* TASK DETAILS *
Your task is to repeat exactly the lines below between the line holding "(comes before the" and the line holding "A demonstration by", inclusive, and only those.

BEGIN TASK MATERIAL

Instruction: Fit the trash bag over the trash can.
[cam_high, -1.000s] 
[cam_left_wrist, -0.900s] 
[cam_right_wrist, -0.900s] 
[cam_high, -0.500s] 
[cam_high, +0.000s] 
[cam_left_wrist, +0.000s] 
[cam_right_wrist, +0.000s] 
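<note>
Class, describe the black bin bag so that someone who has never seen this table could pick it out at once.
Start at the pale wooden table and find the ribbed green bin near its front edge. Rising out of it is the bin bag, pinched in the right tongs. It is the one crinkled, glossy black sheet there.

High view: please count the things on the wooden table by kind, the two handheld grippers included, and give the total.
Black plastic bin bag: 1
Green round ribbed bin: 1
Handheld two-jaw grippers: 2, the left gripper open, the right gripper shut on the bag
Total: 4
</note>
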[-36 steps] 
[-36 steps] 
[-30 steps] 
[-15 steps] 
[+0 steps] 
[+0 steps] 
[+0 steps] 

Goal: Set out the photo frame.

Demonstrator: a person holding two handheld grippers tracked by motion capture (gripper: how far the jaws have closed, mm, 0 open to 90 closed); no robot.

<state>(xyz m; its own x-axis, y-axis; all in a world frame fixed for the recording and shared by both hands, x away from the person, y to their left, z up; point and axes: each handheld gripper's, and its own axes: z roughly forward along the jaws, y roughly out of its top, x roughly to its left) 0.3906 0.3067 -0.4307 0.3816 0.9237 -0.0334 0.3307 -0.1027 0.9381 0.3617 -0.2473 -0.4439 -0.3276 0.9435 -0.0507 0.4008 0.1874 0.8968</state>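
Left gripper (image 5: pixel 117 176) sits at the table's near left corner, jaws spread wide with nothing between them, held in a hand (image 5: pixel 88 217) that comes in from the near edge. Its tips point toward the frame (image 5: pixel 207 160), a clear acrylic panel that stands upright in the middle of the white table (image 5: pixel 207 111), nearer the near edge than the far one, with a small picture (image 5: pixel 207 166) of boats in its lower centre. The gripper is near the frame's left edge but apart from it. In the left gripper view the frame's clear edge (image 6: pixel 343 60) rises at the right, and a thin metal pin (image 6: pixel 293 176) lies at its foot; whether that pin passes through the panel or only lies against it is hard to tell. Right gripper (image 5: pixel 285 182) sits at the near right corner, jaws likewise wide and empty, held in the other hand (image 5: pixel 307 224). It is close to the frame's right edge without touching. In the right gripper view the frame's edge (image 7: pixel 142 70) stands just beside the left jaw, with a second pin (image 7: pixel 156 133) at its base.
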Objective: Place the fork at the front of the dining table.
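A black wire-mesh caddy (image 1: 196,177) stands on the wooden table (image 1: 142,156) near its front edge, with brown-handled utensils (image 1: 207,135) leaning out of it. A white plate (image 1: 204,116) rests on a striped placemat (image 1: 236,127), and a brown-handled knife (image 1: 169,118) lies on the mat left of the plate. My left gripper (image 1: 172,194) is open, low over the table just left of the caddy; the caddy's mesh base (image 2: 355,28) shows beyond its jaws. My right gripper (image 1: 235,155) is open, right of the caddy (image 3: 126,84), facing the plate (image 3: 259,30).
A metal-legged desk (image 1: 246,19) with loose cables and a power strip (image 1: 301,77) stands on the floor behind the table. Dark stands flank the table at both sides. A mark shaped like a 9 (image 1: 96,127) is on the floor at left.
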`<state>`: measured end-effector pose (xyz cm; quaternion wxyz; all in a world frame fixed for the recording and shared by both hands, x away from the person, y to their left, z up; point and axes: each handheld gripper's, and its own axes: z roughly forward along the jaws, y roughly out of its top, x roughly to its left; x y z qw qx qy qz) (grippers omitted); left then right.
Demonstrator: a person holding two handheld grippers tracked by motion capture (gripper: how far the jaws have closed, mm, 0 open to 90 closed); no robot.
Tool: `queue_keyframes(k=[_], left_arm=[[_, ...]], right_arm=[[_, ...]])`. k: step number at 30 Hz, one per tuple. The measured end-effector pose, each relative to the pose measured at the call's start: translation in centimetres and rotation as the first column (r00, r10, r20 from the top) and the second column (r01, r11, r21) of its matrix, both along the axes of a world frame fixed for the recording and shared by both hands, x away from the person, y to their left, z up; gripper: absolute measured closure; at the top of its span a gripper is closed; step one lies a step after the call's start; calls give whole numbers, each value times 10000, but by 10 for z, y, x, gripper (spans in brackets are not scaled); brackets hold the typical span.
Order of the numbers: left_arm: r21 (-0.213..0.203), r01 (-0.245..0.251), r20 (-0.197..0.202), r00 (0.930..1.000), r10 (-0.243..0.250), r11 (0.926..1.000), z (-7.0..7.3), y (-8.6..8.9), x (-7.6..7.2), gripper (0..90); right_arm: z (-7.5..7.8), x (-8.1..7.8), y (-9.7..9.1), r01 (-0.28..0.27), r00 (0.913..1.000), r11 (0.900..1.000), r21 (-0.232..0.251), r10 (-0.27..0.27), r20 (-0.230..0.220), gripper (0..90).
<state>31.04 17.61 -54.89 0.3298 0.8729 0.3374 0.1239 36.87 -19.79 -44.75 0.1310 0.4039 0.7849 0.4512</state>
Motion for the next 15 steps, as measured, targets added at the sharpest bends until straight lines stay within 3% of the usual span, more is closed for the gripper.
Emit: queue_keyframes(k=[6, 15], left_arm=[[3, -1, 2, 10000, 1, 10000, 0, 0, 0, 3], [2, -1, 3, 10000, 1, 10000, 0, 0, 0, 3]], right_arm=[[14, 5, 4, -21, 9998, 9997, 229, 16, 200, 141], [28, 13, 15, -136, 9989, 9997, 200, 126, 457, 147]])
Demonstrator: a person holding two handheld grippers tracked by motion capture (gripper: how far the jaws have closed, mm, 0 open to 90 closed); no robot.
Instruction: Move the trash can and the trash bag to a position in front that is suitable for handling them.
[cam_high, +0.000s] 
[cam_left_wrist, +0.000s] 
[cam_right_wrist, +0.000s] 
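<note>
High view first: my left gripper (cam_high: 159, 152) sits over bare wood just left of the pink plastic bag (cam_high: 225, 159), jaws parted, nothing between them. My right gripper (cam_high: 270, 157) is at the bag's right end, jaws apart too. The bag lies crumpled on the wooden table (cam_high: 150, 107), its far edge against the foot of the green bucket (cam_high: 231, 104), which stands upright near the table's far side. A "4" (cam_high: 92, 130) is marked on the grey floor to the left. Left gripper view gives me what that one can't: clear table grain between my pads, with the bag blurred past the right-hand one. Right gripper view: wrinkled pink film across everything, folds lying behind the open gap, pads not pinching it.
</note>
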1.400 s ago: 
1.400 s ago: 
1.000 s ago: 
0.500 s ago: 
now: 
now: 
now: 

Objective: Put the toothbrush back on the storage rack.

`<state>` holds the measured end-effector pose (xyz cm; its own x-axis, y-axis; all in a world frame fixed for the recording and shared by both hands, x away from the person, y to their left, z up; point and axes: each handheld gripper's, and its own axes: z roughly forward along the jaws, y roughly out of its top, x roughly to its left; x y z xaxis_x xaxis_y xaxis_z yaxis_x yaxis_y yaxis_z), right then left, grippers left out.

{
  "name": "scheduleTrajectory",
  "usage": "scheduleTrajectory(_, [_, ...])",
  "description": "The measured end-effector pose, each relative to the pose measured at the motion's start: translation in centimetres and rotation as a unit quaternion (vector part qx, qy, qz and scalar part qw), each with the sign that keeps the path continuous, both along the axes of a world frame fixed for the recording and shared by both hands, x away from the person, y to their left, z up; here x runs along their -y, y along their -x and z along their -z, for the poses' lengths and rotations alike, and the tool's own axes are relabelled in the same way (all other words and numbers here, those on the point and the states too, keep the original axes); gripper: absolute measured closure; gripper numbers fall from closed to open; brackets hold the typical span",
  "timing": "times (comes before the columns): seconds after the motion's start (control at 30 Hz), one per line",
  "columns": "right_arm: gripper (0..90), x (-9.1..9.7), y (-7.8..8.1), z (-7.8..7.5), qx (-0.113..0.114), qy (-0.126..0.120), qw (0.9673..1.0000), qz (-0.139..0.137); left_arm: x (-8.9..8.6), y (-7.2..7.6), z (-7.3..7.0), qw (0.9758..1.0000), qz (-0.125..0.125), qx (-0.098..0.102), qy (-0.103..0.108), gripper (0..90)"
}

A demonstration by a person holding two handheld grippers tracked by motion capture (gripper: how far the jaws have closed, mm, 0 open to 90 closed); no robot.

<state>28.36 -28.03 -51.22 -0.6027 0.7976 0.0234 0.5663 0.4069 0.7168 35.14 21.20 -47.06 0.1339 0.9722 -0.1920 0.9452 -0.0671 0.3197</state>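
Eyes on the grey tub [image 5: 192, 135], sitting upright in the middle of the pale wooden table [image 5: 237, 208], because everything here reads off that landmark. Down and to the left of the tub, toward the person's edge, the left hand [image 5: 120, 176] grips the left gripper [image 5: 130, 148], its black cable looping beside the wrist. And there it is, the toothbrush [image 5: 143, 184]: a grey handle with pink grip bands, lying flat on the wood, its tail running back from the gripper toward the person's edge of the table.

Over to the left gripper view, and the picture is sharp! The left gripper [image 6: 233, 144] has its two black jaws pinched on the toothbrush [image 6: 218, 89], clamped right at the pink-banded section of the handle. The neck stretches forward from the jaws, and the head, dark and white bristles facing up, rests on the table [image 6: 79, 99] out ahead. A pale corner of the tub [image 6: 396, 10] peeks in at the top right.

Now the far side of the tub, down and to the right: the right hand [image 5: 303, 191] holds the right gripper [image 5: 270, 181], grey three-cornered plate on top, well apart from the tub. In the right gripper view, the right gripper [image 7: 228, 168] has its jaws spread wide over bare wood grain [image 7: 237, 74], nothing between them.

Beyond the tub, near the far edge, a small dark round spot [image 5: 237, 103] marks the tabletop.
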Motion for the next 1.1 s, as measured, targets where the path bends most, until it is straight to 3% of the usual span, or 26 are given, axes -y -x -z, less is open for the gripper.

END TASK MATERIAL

* WORKED SOLUTION *
  "timing": "times (comes before the columns): seconds after the motion's start (control at 30 Hz), one per line",
  "columns": "right_arm: gripper (0..90), x (-9.1..9.7), y (-7.8..8.1), z (-7.8..7.5), qx (-0.113..0.114), qy (-0.126..0.120), qw (0.9673..1.0000), qz (-0.139..0.137); left_arm: x (-8.9..8.6), y (-7.2..7.6), z (-7.3..7.0), qw (0.9758..1.0000), qz (-0.125..0.125), qx (-0.098..0.102), qy (-0.103..0.108), gripper (0..90)"
}

A demonstration by a person holding two handheld grippers tracked by motion capture (gripper: how far the jaws have closed, mm, 0 open to 90 closed); no robot.

The work for this exercise is now done.